Certification and Licensure in Texas

Certification and Licensure in Texas
APRNs are certified in Texas through the national certifying bodies under the Texas Board of Nursing. The Bodies include Acute Care Nurse Practitioner. Adult Nurse Practitioner and American Nurses Credentialing Center (Kleinpell et al., 2018). The certification process takes up to three months. The certification process will require an individual to earn BSN, ADN, graduate degree, or bridge program (Moreno & Peck, 2020). Applicants will need to pass the jurisprudence exam and the NCLEX-RN.
The application process can be done online or by filling all the required paper applications. Individuals must include the official transcripts in the application documents, and evidence of current certification (Kleinpell et al., 2018). It is essential to attach a Compact RN license and “Consent to Release Information” form. Individuals will be required to attach a check or money order of $100 for APL and $150 for APL with prescriptive authority (Moreno & Peck, 2020). Applicants will make the payment to the Texas Board of Nursing.

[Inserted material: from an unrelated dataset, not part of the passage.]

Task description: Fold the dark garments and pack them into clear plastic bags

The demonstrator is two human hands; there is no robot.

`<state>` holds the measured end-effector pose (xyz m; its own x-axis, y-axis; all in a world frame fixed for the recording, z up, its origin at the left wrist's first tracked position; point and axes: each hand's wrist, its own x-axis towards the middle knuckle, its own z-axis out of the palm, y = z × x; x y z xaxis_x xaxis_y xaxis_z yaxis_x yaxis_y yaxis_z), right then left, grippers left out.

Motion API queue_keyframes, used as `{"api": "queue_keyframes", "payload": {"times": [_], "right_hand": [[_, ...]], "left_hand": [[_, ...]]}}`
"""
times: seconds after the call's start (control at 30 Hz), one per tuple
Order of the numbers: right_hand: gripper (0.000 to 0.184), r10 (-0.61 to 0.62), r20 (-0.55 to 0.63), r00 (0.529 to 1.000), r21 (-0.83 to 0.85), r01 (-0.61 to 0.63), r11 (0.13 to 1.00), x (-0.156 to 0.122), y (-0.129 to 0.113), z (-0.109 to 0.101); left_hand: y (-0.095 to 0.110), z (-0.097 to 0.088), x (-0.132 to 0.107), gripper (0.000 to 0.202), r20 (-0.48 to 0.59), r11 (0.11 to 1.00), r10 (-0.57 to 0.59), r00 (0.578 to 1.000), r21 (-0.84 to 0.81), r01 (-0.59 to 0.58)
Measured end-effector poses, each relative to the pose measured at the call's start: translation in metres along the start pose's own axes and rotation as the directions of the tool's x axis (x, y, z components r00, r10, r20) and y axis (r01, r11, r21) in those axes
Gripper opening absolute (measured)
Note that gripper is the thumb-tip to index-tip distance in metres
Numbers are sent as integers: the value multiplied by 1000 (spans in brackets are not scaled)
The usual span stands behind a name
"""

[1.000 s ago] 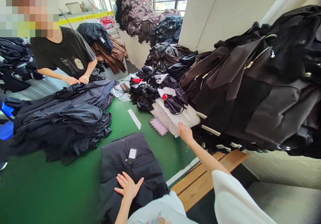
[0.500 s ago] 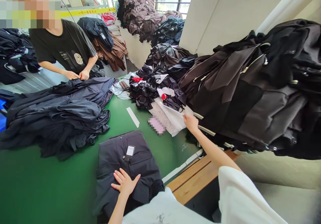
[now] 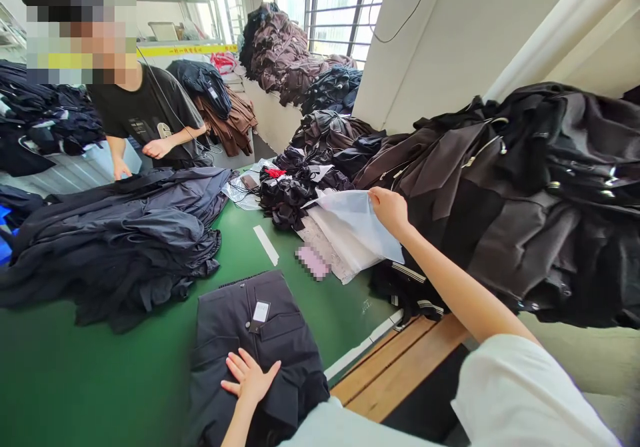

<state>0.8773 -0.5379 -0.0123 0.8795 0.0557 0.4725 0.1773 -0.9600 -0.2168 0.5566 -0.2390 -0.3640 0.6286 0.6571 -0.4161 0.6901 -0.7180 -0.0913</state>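
1. So, the left hand (image 3: 250,379) lies flat with fingers spread on the folded dark garment (image 3: 255,347), pressing its lower part and gripping nothing.
2. That garment sits on the green table (image 3: 75,373) at the near edge, and a small white hang tag (image 3: 261,311) shows on it just above the hand.
3. The right hand (image 3: 391,210) is up off the table, to the right of and beyond the garment, fingers pinched on the top corner of a clear plastic bag (image 3: 357,223). The bag hangs lifted, its lower end draping onto the stack of bags (image 3: 333,250) lying on the table.
4. Just past the garment there's a white strip (image 3: 266,245) flat on the green, and a blurred pinkish patch (image 3: 313,262) by the bag stack.
5. Left of the garment is a big heap of dark blue-grey clothes (image 3: 120,240), well apart from it.
6. Right of the garment, past the table edge and a wooden bench (image 3: 395,360), a huge pile of black and brown clothes (image 3: 525,207) looms, close behind the right hand.
7. Across the table from the garment, a person in a black T-shirt (image 3: 145,110) stands with one hand (image 3: 121,169) on the blue-grey heap and the other hand (image 3: 156,148) held in front of the chest.
8. Small black bundles with red bits (image 3: 287,190) lie beyond the bag stack.
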Motion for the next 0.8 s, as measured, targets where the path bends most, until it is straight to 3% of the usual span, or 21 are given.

The primary resource website for the nurse licensure office is the Texas Nursing Board Website. Nurse practitioners can access the website using the link https://www.bon.texas.gov. The website has been serving nurse practitioners for 100 years since its inception in 1909 (Kleinpell et al., 2018). Nurses can access all the information they require about their service, changes in policies, renewal of policies, and introduction of new modalities of work.
Nurse practitioners in Texas are not allowed to practice as independent healthcare professionals. Individuals with graduate degree programs are not allowed to practice independently as caregivers (Moreno & Peck, 2020). The nurse practitioners can be allocated different physicians to supervision different roles including signing death certificates, prescribing medication, ordering laboratory tests, and referring patients to specialists (Spetz et al., 2019). Nurse practitioners are not allowed to practice independently without physician oversight (Spetz et al., 2019). It is unlike in other states that provide unlimited opportunities for nurse practitioners to exploit their potential in the healthcare sector.
According to the Nursing Practice Act in Texas, nurse practitioners should have written delegation consent from a supervising physician (Moreno & Peck, 2020). The agreement is called a collaborative agreement that is effective for monitoring the conduct of nurse practitioners (Kleinpell et al., 2018). The relationship with a physician is required to enhance the accuracy of the outcomes.
A nurse practitioner will require to sign a practice agreement with the state to authorize the actual practice. Currently, the state regulations indicate that the practice is limited (Moreno & Peck, 2020). A nurse practitioner will need to sign an agreement of practice under a physician within a 75-mile radius (Kleinpell et al., 2018). Nurse practitioners agree to have prescription delegation consent to ensure legal practice.
The nurse practitioner will need to apply for a Drug Enforcement Agency (DEA) license from the Texas Board of Nursing (Spetz et al., 2019). It will be important to show proof of updated licenses and adherence to the set standards.
Nurse practitioners are only allowed to prescribe controlled substances only if they are working in collaboration with a physician. A nurse practitioner cannot independently prescribe controlled substances due to the law that requires supervision (Kleinpell et al., 2018). The collaborative practice agreement should outline the ability of a nurse to prescribe controlled substances. For instance, if the nurse practitioner has a history of abusing controlled substances it will be difficult for a practitioner to allow them to prescribe the drugs (Spetz et al., 2019). Nurse practitioners are allowed to prescribe drugs only a 90 day supply involving patients 2 years and older.
Nurse practitioners can participate in legislative and advocacy activities if they are working in collaboration with a physician (Spetz et al., 2019). It is essential to practice through the APRN Alliance and abide by the sets standards and procedures.

Kleinpell, R., Cook, M. L., & Padden, D. L. (2018). American Association of Nurse Practitioners National Nurse Practitioner sample survey: Update on acute care nurse practitioner practice. Journal of the American Association of Nurse Practitioners, 30(3), 140-149.
Moreno, L., & Peck, J. L. (2020). Nurse Practitioner–Led Telehealth to Improve Outpatient Pediatric Tracheostomy Management in South Texas. Journal of Pediatric Health Care, 34(3), 246-255.
Spetz, J., Toretsky, C., Chapman, S., Phoenix, B., & Tierney, M. (2019). Nurse practitioner and physician assistant waivers to prescribe buprenorphine and state scope of practice restrictions. Jama, 321(14), 1407-1408.